The Exponential distribution is our prior belief about λ itself. Before seeing data, we think λ is probably somewhere between 0 and 5, with smaller values more likely than larger ones.
Poisson = “How many disasters happen given rate λ?” Exponential = “What rates λ do we think are plausible before seeing data?”
The Exponential is not claiming disasters follow an exponential process. It’s just a way to express uncertainty about the rate parameter.
How the Model Finds the Answer
The model tests thousands of (τ, λ₁, λ₂) combinations. Combinations with high likelihood get kept more often. Combinations with low likelihood get rejected.
After sampling:
τ clusters around 1890
λ₁ clusters around 3.1 disasters/year
λ₂ clusters around 0.9 disasters/year
The prior for τ was Uniform (all years equally likely). The posterior for τ is concentrated around 1890. The data transformed our belief.
The posterior shows high probability mass around 1889-1891. This is our best estimate for when the change occurred, with uncertainty quantified.
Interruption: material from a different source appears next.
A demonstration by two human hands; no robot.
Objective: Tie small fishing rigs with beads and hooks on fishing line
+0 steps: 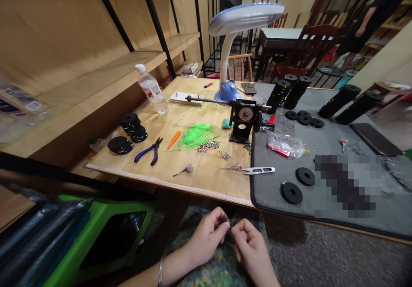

The two rate distributions are well separated. The early period had about 3 disasters per year. The late period had about 1. Strong evidence that a real change occurred.
The expected rate shows a clear transition. The uncertainty band captures when the switch happened.
Limitations
This model assumes exactly one change point. The data might actually have:
No change point (constant rate)
Two or more change points
A gradual transition rather than an abrupt switch
You could extend the model to handle multiple change points, or use model comparison techniques to decide which structure fits best. For this dataset, one change point seems reasonable based on visual inspection and historical context.
Summary
The Bayesian change point model lets you:
Estimate when a rate changed (τ)
Estimate the rates before and after (λ₁, λ₂)
Quantify uncertainty in all estimates
The Poisson distribution models count data. The Exponential distribution expresses prior uncertainty about the rate. Bayes’ theorem combines prior beliefs with observed data to produce the posterior.
For the coal mining data, the model finds a change around 1890, with the disaster rate dropping from about 3 per year to about 1. This aligns with the historical record: the Coal Mines Regulation Acts of 1872 and 1887 had fundamentally transformed the industry by this point. The model, knowing nothing about Victorian politics, independently arrives at the same conclusion historians would.